Work required: Send back exactly the lines from the opening line of the records below through the one with "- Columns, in".

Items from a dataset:
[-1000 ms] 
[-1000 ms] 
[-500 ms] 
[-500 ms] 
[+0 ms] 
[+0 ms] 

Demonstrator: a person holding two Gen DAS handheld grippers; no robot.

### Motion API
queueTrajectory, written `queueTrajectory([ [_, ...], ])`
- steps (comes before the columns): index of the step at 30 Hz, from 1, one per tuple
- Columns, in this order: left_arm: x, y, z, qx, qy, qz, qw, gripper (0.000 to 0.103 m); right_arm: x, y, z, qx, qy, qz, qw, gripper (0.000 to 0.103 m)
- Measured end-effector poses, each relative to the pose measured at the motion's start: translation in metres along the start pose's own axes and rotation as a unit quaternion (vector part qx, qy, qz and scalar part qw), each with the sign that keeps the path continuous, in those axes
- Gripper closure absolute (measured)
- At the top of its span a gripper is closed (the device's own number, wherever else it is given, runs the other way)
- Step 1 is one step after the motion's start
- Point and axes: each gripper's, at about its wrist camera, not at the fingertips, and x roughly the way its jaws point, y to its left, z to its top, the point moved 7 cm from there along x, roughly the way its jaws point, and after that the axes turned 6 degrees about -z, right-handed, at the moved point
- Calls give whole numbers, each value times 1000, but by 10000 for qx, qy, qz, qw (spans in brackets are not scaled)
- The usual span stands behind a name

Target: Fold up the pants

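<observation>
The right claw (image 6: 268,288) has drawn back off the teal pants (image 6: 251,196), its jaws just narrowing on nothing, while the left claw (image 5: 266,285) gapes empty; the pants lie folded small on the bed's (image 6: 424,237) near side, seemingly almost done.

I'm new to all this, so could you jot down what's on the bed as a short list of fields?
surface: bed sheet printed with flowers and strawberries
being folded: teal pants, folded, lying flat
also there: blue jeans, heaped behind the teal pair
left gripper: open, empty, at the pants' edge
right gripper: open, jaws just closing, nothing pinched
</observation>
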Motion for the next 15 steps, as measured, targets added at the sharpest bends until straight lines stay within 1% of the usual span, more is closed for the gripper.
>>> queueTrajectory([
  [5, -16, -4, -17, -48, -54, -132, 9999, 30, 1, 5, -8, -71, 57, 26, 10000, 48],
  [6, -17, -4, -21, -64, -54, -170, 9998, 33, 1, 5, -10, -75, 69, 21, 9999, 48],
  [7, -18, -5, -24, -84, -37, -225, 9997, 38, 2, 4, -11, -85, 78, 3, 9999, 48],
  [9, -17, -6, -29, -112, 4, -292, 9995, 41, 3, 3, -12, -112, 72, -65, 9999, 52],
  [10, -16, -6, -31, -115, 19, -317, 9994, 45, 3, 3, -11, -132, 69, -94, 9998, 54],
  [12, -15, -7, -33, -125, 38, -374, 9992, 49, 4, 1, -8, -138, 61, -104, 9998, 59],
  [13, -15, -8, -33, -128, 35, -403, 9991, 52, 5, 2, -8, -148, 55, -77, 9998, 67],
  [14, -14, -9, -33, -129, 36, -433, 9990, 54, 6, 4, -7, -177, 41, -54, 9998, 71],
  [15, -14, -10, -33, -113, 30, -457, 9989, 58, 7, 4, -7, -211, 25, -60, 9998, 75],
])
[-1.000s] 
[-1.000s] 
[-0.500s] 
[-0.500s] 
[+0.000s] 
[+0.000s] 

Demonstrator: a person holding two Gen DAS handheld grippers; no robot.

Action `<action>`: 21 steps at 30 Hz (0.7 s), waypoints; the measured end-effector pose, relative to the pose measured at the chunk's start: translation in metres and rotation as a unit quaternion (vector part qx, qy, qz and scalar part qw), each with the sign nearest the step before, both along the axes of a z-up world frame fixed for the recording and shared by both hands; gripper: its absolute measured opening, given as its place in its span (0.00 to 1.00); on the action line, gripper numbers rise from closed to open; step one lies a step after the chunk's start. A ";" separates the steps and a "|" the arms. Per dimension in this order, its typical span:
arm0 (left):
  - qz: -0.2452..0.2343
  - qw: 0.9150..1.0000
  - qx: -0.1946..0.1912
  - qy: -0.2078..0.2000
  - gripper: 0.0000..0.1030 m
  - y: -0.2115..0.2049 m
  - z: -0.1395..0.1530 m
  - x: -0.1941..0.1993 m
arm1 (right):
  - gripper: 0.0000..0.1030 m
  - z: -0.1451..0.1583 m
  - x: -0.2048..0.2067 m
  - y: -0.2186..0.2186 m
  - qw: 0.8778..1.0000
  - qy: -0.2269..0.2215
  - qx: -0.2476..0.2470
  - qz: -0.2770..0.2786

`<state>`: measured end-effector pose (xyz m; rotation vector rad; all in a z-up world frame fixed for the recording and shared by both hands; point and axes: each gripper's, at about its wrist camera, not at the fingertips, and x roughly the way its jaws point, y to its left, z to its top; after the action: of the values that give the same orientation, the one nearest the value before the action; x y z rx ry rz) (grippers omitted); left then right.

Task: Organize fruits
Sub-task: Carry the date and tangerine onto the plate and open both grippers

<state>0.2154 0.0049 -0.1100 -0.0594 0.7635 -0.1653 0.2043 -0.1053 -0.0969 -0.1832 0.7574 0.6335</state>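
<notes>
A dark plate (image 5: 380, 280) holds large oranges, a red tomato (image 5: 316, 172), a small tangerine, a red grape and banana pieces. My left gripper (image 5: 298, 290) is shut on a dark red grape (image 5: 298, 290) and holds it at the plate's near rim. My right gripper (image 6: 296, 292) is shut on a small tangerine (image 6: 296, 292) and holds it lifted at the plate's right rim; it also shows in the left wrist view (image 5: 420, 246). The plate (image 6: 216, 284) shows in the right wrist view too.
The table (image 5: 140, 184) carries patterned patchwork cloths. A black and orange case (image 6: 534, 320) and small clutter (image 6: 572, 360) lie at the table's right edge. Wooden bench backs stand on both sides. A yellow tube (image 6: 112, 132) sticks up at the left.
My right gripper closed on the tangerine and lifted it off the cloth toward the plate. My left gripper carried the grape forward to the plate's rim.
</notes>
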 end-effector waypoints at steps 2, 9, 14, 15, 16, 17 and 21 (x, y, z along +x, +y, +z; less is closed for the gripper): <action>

Your response:
[-1000 ms] 
[-1000 ms] 
[-500 ms] 
[-500 ms] 
[+0 ms] 
[+0 ms] 

Demonstrator: a person holding two Gen DAS handheld grippers; no robot.

### Motion API
queueTrajectory, written `queueTrajectory([ [_, ...], ])`
- steps (comes before the columns): index of the step at 30 Hz, from 1, one per tuple
- Columns, in this order: left_arm: x, y, z, qx, qy, qz, qw, gripper (0.000 to 0.103 m); right_arm: x, y, z, qx, qy, qz, qw, gripper (0.000 to 0.103 m)

There is nothing more to the exercise.